Pour l’interprofession, le problème dépasse le volume importé – environ 300.000 œufs selon ses informations. « Qu’on en importe un peu d’Espagne ou d’Italie, ça reste en Union européenne. Mais quand on va chercher en Ukraine, dont les normes ne sont pas en adéquation avec la réglementation européenne, ce n’est simplement pas possible », insiste Yves-Marie Beaudet.

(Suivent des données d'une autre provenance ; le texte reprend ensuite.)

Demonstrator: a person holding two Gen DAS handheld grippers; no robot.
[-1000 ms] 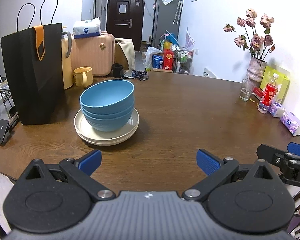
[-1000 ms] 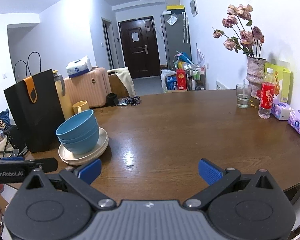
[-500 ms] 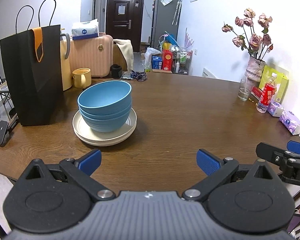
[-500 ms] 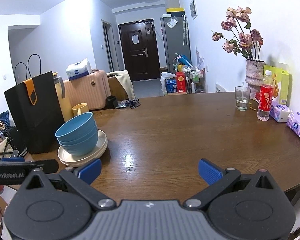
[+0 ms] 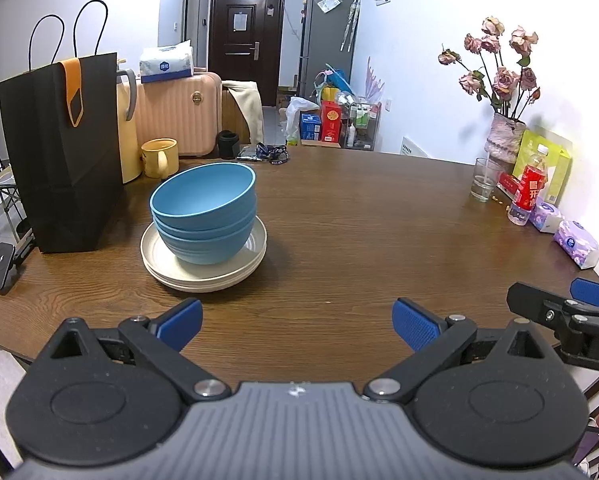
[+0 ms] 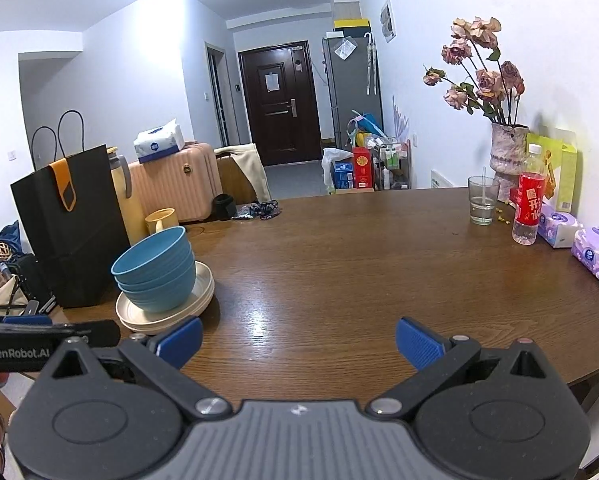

Alertes sanitaires et tensions avec la distribution

Selon le CNPO, ces œufs ne respectent ni la réglementation européenne sur l’élevage en cage, ni l’accord français sur l’ovosexage (destiné à éviter le broyage des poussins mâles), ni les règles sanitaires en matière d’antibiotiques. Le système européen Rasff a déjà recensé quatre cas de détection d’antibiotiques interdits dans des œufs venus d’Ukraine en juillet et août. Le CNPO évoque un « risque sanitaire important » et accuse les distributeurs de double discours.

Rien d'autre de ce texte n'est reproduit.